Interactions With Other Drugs/Substances
Caffeine is such a widely used substance it is often mistakenly overlooked in the examination of drug interactions. Commonly used drugs including oral contraceptives are known to increase the effect of caffeine whereas caffeine is known to increase the effect of thyroid hormone supplements. Other drugs such as sedatives may prove less effective while illegal substances including Marijuana and Cocaine may result in over stimulation. (Griffith, W., 1988).

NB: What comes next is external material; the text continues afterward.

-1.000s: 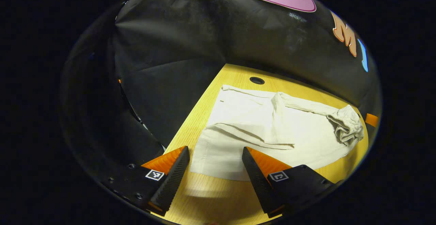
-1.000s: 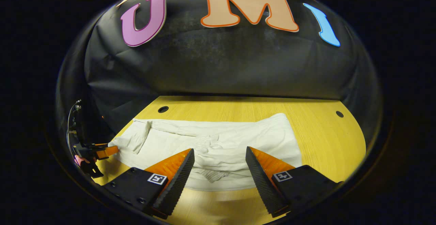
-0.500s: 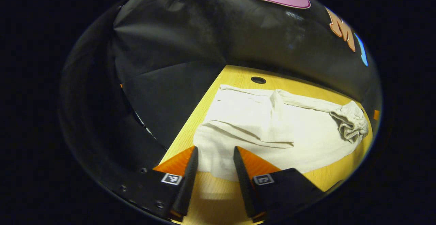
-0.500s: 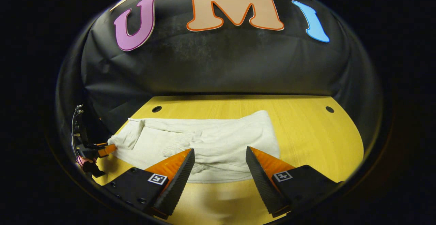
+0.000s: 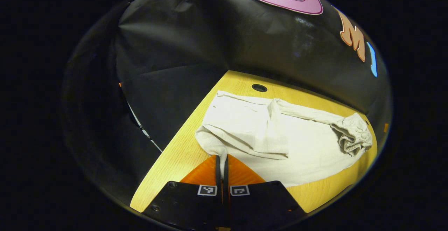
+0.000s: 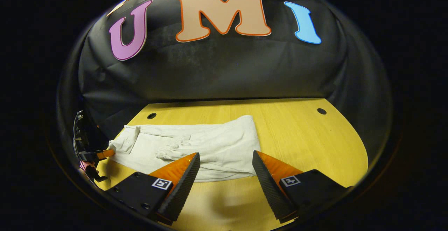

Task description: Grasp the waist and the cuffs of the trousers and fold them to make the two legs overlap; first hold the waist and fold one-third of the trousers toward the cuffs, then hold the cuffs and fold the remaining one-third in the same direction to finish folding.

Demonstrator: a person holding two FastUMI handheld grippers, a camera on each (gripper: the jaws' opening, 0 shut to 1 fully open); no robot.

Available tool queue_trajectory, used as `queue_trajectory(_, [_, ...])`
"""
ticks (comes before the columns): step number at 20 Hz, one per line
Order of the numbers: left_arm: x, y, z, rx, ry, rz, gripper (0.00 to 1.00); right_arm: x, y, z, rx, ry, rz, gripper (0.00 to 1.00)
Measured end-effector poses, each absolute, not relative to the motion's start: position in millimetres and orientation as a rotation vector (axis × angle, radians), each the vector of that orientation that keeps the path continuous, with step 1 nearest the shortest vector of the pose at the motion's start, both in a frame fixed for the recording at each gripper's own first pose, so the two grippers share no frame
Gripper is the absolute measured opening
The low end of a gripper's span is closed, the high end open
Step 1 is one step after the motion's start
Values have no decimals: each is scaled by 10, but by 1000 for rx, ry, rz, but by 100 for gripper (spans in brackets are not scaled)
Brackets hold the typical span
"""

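White trousers lie flat on the wooden table, with the gathered waistband folded back onto the legs. My left gripper is shut on the near cuff corner, and the cloth runs up into its closed fingers. In the right gripper view the trousers stretch leftward from a folded edge, with the waistband resting mid-cloth. My right gripper stands open just in front of the trousers' near edge, nothing between its fingers. The left gripper shows at the far left, pinching the cuff.
The table has bare wood to the right of the trousers. Round holes sit near its back edge. Black booth cloth closes off the back and left sides.
My left gripper closed from wide open onto the cuff corner. My right gripper stayed open and drew back and to the right, away from the folded waist.
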State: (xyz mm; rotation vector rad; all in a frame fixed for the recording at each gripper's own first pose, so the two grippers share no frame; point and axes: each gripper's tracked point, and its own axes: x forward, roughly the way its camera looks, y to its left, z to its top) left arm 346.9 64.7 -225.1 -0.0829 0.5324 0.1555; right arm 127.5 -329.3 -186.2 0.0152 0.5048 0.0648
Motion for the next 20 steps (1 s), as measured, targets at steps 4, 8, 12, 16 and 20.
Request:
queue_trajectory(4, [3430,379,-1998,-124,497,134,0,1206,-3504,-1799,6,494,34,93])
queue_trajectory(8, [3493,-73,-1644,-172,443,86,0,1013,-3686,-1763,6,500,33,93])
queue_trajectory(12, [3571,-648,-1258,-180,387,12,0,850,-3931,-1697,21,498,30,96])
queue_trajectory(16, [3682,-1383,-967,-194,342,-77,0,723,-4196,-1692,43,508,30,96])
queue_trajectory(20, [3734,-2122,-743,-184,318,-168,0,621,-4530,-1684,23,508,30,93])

Therapeutic and Beneficial Uses
With the concern surrounding the safety of caffeine intake, the beneficial aspects are often forgotten or overlooked. Medicinally caffeine is frequently used to enhance the effectiveness in analgesic preparations both oral and topical as well as the performance of stimulants. The use of caffeine as a cardiac and respiratory stimulant has been of particular interest in the treatment of apnea in newborn babies. Caffeine is a known diuretic and at times has also been used as an enema in alternative cancer therapy. Other controversial caffeine therapies include the treatment of skin fungi, fertility problems in men, enhancement of the toxic effects of chemicals used in cancer therapy, and promotion of seizures during electroconvulsive therapy (ADARF, 1991).
Future Trends
The economic future of coffee consumption appears bright. According to the Specialty Coffee Association of America, the specialty coffee market has increased 30 percent for three years in a row and is expected to reach $3 Billion dollars by 1999. Combined with foodservice shares, the total retail sales are projected to reach $5 Billion by the year 2000. The number of coffeehouses and outlets has grown from approximately 250 in the 1970’s to an anticipated 10,000 in 1999 (LaPoint, K., 1997). These statistics reflect the rise in specialty coffee alone. As a nation, America consumes over one-third of the worlds small feat when you realize “in the entire world, coffee is second only to petroleum as the most important legal export commodity”(Parrish, J., 1997). In the United States, coffee ranks third in imports, behind oil and steel, with an estimated 80 percent of Americans drinking coffee daily, and 10 percent consuming more than ten cups of coffee per day (Parrish, J., 1997). As small countries in Latin America attempt to “cash in” on the latest craze in coffee production, new concerns regarding long term environmental effects upon land use, production techniques, and chemical exposure have become areas of concern. Economically and socially, coffee is a significant contribution to worldwide affairs.
The history of coffee reflects significant economic and social impact on a worldwide basis with near universal appeal. Caffeine and the “addictive” nature of the substance is partially responsible for such abundant use, but does not adequately address social and psychological factors associated with consumption. Health related concerns regarding the safety of caffeine prompted research into various factors including short and long term effects, tolerance and dependence, overdose, and associated risk of selected disease/disorders. Finally, the future trend and economic impact of coffee virtually ensures the continued consumption of coffee on a global scale.